Louisville Ladder moved to bar Mizen’s testimony, arguing that it was insufficiently reliable under Daubert v. Merrell Dow Pharm., Inc., 509 U.S. 579 (1993). In particular, Louisville Ladder faulted Mizen for his failure to utilize any recognized scientific methodology to reach his conclusions. The district court granted Louisville Ladder’s motion, concluding that the methodology underlying
Mizen’s opinion was insufficiently reliable. The primary problem the court identified with Mizen’s opinion was his leap, without data or testing, from the accepted premise that a crack without plastic deformation is a brittle fracture to his ultimate conclusion that the caster was too tight. When questioned as to what scientific methodology he used to reach this conclusion, Mizen replied that he had relied on “basic engineering intelligence” and “solid engineering principles that any other engineer would use.”

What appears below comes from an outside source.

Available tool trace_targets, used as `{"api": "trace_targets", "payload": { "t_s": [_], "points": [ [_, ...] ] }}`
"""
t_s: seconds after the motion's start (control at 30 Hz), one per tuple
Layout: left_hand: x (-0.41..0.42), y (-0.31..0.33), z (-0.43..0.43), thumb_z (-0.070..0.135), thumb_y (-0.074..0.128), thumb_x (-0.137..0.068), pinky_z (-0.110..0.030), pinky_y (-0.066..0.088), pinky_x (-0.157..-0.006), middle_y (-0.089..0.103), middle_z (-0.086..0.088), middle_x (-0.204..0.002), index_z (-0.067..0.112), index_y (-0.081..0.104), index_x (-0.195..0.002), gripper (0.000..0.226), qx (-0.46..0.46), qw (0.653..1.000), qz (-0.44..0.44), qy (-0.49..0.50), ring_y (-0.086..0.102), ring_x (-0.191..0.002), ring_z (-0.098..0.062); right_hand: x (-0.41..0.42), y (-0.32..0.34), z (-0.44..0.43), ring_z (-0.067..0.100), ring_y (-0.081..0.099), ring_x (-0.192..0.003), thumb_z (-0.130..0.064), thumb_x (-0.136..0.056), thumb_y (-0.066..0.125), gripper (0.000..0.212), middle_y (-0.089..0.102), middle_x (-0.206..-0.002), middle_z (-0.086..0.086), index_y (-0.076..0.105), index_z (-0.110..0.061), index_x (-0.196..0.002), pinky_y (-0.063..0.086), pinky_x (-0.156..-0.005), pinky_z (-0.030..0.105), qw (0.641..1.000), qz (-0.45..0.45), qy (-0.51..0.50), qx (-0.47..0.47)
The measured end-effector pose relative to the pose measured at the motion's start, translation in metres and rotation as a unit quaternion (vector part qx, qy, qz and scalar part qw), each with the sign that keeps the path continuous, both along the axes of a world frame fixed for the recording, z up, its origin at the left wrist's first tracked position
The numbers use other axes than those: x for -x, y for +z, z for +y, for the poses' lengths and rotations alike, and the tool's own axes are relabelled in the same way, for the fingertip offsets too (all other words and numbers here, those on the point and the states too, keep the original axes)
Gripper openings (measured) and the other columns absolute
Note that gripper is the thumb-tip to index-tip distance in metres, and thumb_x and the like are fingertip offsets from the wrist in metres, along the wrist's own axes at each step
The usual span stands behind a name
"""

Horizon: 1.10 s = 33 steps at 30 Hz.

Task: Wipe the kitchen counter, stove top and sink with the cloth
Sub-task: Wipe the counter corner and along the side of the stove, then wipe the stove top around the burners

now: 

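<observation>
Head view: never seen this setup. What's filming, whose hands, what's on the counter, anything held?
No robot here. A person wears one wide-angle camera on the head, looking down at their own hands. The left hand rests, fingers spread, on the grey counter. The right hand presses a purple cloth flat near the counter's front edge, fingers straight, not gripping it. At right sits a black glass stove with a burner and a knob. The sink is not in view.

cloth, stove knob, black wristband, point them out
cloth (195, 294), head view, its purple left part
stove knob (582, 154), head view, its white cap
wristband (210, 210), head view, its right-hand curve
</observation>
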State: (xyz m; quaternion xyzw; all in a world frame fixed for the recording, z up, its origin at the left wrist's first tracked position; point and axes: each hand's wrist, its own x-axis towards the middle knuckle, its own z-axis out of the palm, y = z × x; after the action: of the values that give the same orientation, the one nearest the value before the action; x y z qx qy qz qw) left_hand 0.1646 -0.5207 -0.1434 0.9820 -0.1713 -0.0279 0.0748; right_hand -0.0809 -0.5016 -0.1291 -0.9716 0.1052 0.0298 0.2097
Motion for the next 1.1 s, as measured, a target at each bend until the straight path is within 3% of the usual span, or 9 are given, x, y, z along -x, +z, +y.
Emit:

After Louisville Ladder moved to exclude his testimony, Mizen supplemented his opinion with several articles that he claimed supported his conclusion. He located the articles by using the Internet search engine Google and typing in the phrase “brittle fracture.”

The court of appeals agreed the district court was within its discretion to conclude that Mizen’s methodology sounded more like the sort of talking off the cuff—without sufficient data or analysis—that courts have repeatedly rejected.

Mizen made no attempt to test his hypothesis. His theory was certainly capable of being tested. He did not take the time to measure the caster stem; he had no idea what alloy was used to construct the caster stem and made no effort to quantify its tensile strength or yield strength. In contrast, Louisville Ladder’s expert used digital calipers to measure the various components, created positive and negative replicas of the fracture surfaces so that the fractographic appearance of the surfaces could be examined in detail and then performed stress analysis calculations with the caster installed in two different configurations in order to assess the stresses present
at the stud site with different degrees of tightness.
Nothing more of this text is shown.